- Description of the task -
Gather each line in the entries that includes the string "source".

- Dataset -
=======

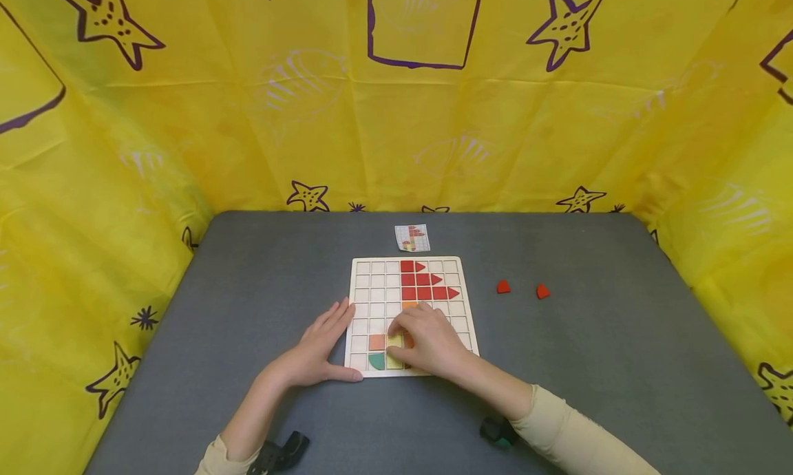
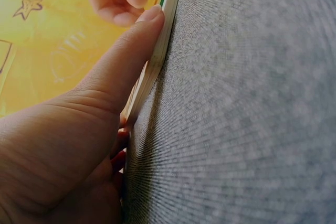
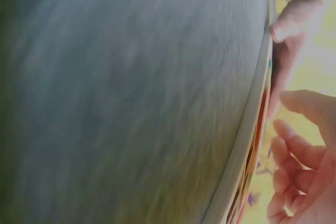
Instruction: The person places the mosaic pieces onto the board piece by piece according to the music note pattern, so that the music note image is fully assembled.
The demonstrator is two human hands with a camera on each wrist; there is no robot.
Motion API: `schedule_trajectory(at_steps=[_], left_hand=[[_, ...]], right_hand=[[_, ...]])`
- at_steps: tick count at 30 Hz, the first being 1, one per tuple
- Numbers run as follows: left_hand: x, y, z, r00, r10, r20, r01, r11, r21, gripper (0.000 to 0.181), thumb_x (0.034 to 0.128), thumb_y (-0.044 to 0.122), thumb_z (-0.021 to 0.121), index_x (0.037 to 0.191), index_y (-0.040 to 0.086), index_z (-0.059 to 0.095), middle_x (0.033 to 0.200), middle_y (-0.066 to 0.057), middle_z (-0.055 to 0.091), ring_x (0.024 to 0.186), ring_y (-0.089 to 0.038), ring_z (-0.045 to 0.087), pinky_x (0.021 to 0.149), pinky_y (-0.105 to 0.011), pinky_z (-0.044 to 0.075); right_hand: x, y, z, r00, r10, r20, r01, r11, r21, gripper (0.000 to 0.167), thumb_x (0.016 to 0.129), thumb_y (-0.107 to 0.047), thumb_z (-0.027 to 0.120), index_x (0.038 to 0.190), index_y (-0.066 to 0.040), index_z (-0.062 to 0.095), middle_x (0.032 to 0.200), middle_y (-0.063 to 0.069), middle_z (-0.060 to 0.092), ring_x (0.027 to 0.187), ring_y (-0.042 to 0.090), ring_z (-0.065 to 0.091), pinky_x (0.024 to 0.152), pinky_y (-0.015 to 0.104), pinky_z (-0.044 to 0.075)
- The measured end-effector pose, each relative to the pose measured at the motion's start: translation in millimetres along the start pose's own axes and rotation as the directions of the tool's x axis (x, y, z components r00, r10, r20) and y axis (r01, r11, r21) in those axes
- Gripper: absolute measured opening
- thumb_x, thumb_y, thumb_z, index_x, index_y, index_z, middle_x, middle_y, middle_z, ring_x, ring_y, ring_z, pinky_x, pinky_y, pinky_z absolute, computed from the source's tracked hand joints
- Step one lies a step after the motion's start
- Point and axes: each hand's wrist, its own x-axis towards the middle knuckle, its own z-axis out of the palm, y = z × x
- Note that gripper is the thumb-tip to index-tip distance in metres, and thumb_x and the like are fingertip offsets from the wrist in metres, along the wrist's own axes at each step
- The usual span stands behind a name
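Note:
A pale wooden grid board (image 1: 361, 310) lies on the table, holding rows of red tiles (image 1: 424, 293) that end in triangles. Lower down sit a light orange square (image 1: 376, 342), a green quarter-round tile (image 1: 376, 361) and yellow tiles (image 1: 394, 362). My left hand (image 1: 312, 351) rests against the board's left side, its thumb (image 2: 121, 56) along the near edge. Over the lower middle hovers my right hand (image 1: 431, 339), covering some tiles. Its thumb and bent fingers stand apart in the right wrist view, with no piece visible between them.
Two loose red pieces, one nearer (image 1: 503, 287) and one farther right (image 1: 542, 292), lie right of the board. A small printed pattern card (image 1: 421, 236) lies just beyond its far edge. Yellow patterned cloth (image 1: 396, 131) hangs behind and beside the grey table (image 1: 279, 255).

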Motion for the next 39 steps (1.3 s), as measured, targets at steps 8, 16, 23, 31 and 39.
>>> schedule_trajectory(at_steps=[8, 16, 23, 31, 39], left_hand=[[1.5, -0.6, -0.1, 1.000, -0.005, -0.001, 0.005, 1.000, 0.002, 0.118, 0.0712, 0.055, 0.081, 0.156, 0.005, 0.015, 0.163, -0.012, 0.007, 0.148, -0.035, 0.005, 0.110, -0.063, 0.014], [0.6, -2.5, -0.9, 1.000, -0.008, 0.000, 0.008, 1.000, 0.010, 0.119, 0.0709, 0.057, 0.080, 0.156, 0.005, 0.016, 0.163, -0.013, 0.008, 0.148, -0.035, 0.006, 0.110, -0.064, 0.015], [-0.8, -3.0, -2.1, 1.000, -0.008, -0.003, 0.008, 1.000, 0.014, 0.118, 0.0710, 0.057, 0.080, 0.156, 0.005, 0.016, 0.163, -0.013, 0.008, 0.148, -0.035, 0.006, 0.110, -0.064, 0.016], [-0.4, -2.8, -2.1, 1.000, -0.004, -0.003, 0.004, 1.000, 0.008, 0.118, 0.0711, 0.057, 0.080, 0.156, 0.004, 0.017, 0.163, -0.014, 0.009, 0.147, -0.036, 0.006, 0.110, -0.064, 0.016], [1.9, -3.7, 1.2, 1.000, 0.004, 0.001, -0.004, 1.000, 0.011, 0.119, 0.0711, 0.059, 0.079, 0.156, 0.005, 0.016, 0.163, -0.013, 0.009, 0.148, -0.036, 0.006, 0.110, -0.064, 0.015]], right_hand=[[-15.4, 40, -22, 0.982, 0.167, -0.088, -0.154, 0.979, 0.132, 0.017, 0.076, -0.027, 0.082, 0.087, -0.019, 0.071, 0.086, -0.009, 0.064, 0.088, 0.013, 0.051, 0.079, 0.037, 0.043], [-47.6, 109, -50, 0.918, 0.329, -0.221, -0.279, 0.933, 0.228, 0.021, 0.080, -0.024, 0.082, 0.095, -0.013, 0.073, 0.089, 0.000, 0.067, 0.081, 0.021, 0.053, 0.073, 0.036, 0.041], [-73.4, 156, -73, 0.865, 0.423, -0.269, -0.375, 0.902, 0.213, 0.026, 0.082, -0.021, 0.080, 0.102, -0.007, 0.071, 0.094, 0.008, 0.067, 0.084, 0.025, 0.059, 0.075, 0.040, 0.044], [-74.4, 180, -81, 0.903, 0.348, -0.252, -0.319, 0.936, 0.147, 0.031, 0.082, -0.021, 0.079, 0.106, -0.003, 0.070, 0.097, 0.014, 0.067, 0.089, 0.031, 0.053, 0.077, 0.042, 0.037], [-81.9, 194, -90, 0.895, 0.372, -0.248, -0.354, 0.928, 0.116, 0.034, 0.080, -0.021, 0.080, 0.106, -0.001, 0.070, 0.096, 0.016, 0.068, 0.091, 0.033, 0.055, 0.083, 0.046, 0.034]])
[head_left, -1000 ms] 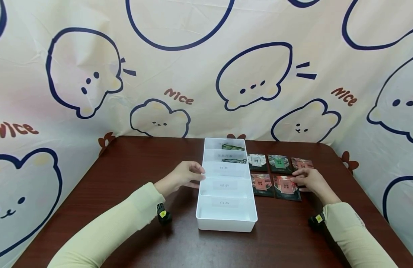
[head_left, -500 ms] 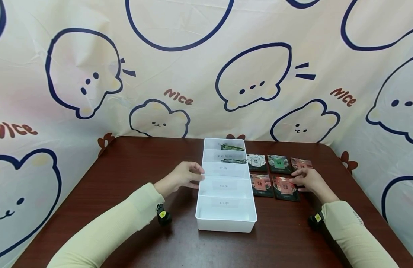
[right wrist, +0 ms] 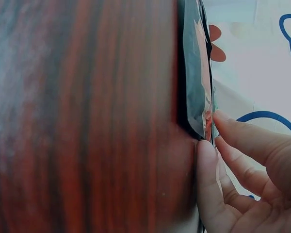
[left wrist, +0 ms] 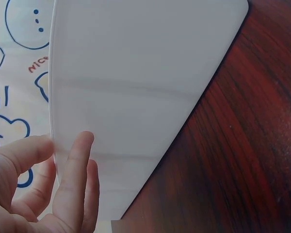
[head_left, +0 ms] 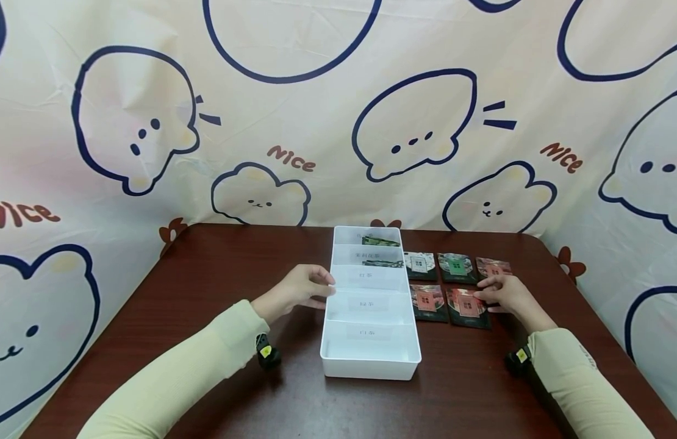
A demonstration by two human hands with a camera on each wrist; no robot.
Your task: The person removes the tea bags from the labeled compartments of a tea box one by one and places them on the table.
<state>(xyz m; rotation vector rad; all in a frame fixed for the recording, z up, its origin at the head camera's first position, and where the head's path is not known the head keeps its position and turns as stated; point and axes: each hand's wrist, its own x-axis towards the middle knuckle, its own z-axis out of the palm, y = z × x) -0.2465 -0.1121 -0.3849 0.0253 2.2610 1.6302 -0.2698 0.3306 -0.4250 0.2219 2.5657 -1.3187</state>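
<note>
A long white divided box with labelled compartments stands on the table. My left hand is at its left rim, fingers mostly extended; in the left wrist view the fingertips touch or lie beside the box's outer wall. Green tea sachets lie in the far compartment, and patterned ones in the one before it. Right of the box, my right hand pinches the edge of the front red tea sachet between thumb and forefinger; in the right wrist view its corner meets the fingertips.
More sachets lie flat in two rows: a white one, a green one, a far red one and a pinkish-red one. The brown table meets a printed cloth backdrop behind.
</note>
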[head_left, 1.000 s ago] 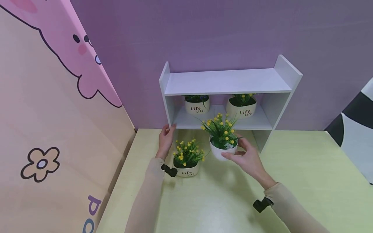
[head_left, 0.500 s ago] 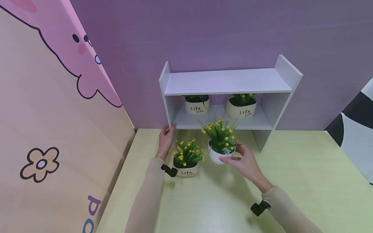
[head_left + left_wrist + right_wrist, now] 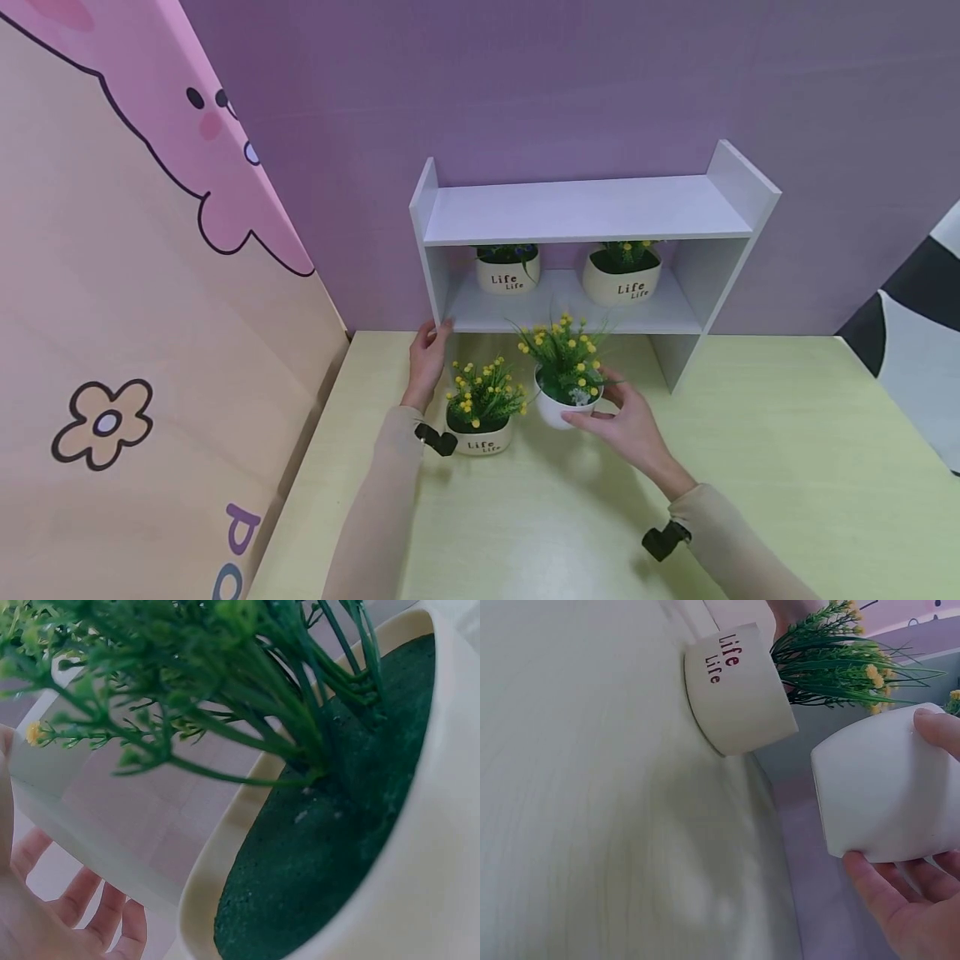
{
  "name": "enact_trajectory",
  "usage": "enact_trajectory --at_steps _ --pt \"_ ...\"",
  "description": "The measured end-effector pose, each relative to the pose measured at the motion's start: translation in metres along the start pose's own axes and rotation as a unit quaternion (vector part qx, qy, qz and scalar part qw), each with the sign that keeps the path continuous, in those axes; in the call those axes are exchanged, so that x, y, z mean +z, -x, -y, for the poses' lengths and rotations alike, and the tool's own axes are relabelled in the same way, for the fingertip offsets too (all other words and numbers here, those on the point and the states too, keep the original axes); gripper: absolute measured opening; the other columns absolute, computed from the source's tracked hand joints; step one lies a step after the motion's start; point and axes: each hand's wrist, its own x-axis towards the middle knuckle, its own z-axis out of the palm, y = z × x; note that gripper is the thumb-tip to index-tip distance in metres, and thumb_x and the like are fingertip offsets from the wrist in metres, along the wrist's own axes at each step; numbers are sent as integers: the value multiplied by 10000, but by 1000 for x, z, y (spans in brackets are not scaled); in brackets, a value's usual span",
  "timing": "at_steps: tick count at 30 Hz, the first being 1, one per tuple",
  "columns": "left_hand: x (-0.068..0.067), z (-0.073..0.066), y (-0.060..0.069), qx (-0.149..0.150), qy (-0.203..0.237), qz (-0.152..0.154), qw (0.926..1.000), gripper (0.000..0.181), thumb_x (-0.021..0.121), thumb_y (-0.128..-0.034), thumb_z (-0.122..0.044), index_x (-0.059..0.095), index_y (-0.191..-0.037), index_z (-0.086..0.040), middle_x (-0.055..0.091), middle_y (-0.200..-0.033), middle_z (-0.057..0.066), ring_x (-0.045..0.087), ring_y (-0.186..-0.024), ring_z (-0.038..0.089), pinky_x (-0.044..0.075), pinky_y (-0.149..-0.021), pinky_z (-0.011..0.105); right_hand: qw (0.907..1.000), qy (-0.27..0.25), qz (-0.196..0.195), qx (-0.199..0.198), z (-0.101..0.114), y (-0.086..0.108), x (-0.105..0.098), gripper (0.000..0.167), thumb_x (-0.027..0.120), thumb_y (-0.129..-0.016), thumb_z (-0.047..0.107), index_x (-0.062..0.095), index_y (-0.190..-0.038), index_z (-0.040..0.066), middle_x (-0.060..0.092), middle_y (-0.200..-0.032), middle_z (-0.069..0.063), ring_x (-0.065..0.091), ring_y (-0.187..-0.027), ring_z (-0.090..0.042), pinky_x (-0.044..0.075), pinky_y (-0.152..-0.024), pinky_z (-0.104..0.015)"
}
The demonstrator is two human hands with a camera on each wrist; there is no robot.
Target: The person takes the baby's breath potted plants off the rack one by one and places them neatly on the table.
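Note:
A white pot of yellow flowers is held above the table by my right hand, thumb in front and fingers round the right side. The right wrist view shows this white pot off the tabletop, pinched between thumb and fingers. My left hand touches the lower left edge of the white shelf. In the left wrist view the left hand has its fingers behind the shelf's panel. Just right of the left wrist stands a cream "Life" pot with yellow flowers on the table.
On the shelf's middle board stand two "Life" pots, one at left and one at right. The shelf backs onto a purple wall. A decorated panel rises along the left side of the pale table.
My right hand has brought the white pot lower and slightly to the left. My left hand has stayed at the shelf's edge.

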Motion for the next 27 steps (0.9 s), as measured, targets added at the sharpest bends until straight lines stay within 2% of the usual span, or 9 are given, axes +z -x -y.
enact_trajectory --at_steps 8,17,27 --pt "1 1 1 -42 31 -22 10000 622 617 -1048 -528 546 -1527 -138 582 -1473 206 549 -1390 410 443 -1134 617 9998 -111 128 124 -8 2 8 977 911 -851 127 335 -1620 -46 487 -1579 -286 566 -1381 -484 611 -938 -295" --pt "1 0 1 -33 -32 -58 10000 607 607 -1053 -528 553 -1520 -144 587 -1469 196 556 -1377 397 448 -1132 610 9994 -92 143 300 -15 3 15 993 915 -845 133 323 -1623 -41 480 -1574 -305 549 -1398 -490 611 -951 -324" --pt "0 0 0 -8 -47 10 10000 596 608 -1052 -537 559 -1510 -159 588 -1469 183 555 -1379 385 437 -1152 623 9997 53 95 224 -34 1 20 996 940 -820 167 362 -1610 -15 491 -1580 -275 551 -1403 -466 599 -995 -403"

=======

- Written response -
- thumb_x, thumb_y, thumb_z, index_x, index_y, index_z, middle_x, middle_y, middle_z, ring_x, ring_y, ring_z, pinky_x, pinky_y, pinky_z absolute, computed from the source's tracked hand joints
  "description": "The measured end-effector pose, each relative to the pose measured at the motion's start: translation in metres along the start pose's own axes and rotation as a unit quaternion (vector part qx, qy, qz and scalar part qw), each with the sign that keeps the path continuous, in those axes; in the call those axes are exchanged, so that x, y, z mean +z, -x, -y, for the poses' lengths and rotations alike, and the tool's own axes are relabelled in the same way, for the fingertip offsets too (all other words and numbers here, those on the point and the states too, keep the original axes); gripper: absolute measured opening; the other columns absolute, computed from the source's tracked hand joints; step one lies a step after the motion's start; point and axes: each hand's wrist, its own x-axis towards the middle knuckle, its own z-axis out of the palm, y = z × x; note that gripper is the thumb-tip to index-tip distance in metres, and thumb_x and the like are fingertip offsets from the wrist in metres, along the wrist's own axes at each step; numbers are sent as integers: the value multiplied by 10000, but by 1000 for x, z, y (spans in brackets are not scaled); in brackets, a value's usual span",

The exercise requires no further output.